Then finally, my G matrix in this representation is going to be a very important matrix, the first row is going to contain the AR parameters, the AR coefficients.
We have p of those. That’s my first row. In this block, I’m going to have an identity matrix. It’s going to have ones in the diagonal and zeros everywhere else. I’m going to have a one here, and then I want to have zeros everywhere else. In this portion, I’m going to have column vector here of zeros.

This is my G matrix. Why is this G matrix important? This G matrix is going to be related to the characteristic polynomial, in particular, is going to be related to the reciprocal roots of the characteristic polynomial that we discussed before. The eigenvalues of this matrix correspond precisely to the reciprocal roots of the characteristic polynomial.

We will think about that and write down another representation related to this process. But before we go there, I just want you to look at this equation and see that if you do the matrix operations that are described these two equations, you get back the form of your autoregressive process. The other thing is, again, this is called a state-space representation because you have two equations here. One, you can call it the observational level equation where you are relating your observed y’s with some other model information here. Then there is another equation that has a Markovian structure here, where x_t is a function of x_t minus 1.

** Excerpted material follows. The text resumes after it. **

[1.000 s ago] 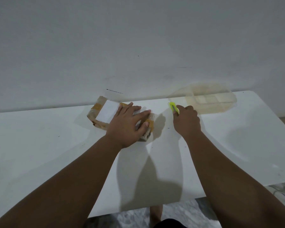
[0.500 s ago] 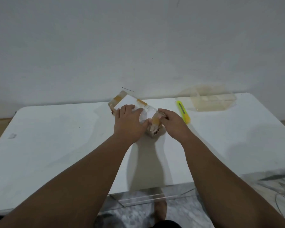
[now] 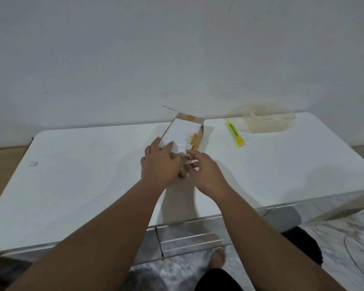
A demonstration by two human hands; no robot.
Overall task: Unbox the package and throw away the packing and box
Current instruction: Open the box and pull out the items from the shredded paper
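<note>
Head view shows the taped cardboard package [image 3: 182, 134] mid-worktop [image 3: 76, 175], left hand [image 3: 159, 164] clamped on its near end; right hand [image 3: 206, 171] pinching the near flap; it looks light, crushable; yellow cutter [image 3: 235, 134] lies at three o'clock.

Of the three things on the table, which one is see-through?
The clear plastic container at the far right. The cardboard box under both hands is opaque brown, and the cutter is solid yellow.

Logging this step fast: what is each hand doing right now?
Left hand: gripping the brown cardboard box with a white label.
Right hand: fingers pinched at the box's near end.
</note>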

This is why this is a state-space representation.

One of the nice things about working with this representation is we can use some definitions that apply to dynamic linear models or state-space models, and one of those definitions is the so-called forecast function. The forecast function, we can define it in terms of, I’m going to use here the notation f_t h to denote that is a function f that depends on the time t that you’re considering, and then you’re looking at forecasting h steps ahead in your time series. If you have observations up to today and you want to look at what is the forecast function five days later, you will have h equals 5 there. It’s just the expected value. We are going to think of this as the expected value of y_t plus h. Conditional on all the observations or all the information you have received up to time t. I’m going to write it just like this.

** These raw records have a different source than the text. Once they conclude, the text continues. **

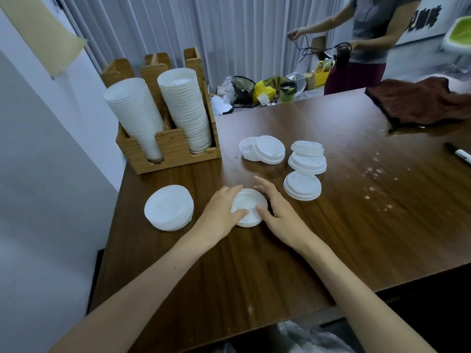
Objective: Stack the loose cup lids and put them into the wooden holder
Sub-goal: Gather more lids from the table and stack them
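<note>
My left hand (221,211) and right hand (279,214) cup a short stack of lids (248,207) between them on the wooden table (229,276). Each thumb lies on the top lid and the fingers curl round the far rim from either side, so both hands hold this one stack, which sits flat on the wood. Out to the left of my left fingers, near but apart, lies a thicker lid pile (168,207), close to the table's left edge. Just past my right fingertips and a little to the right sits a low lid stack (302,186), and beyond it a middle stack (307,163) and a far stack (307,148), the three set close in a row leading away from me. Straight ahead of my fingers, farther off, two single lids overlap, the upper lid (270,149) leaning on the lower lid (247,148). Ahead and to the left stands the wooden holder (175,151) at the table's corner, with two tall leaning columns of white lids in its slots, the left column (136,118) and the right column (184,108). Well off to the right a black marker (458,154) lies on the table, and past it a brown cloth (418,103) is bunched up. Beyond the table another person (369,34) stands holding a dark cord.
</note>
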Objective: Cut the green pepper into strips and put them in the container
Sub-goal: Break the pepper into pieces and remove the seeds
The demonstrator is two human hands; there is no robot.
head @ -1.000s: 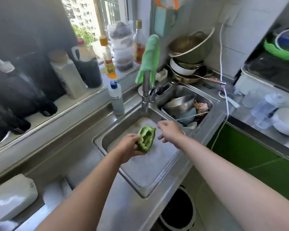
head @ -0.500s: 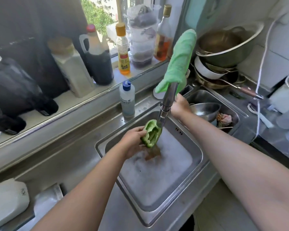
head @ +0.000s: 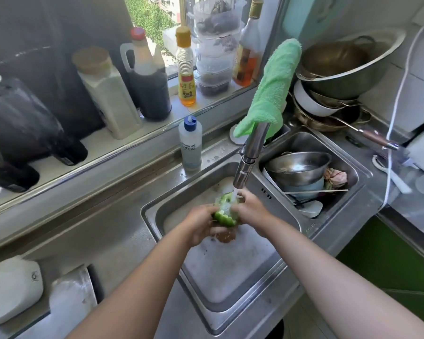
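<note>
**Green pepper under the running tap, both hands on it**

A clear plastic dish-soap bottle with a blue cap [head: 190,143] stands on the steel tabletop [head: 96,228], just behind the sink's back rim. The left hand [head: 201,223] has its fingers curled round the left side of the hollow, cut-open green pepper [head: 223,216]. The pepper is held above the large stainless-steel sink basin [head: 230,285]. Water falls from the chrome tap spout [head: 249,155] straight into the pepper's cavity. The right hand [head: 251,211] grips the pepper's right side, fingers bent over it. A green terry cloth [head: 272,94] is draped over the tap's neck. In the smaller basin to the right, a steel bowl [head: 299,165] sits on other dishes.
</note>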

Using the state-space representation, you can see that if I use the first equation and I think about the expected value of y_t plus h is going to be F transpose, and then I have the expected value of the vector x_t plus h in that case. I can think of just applying this, then I would have expected value of x_t plus h given y_1 up to t. But now when I look at the structure of x_t plus h, if I go to my second equation here, I can see that x_t plus h is going to be dependent on x_t plus h minus 1, and there is a G matrix here.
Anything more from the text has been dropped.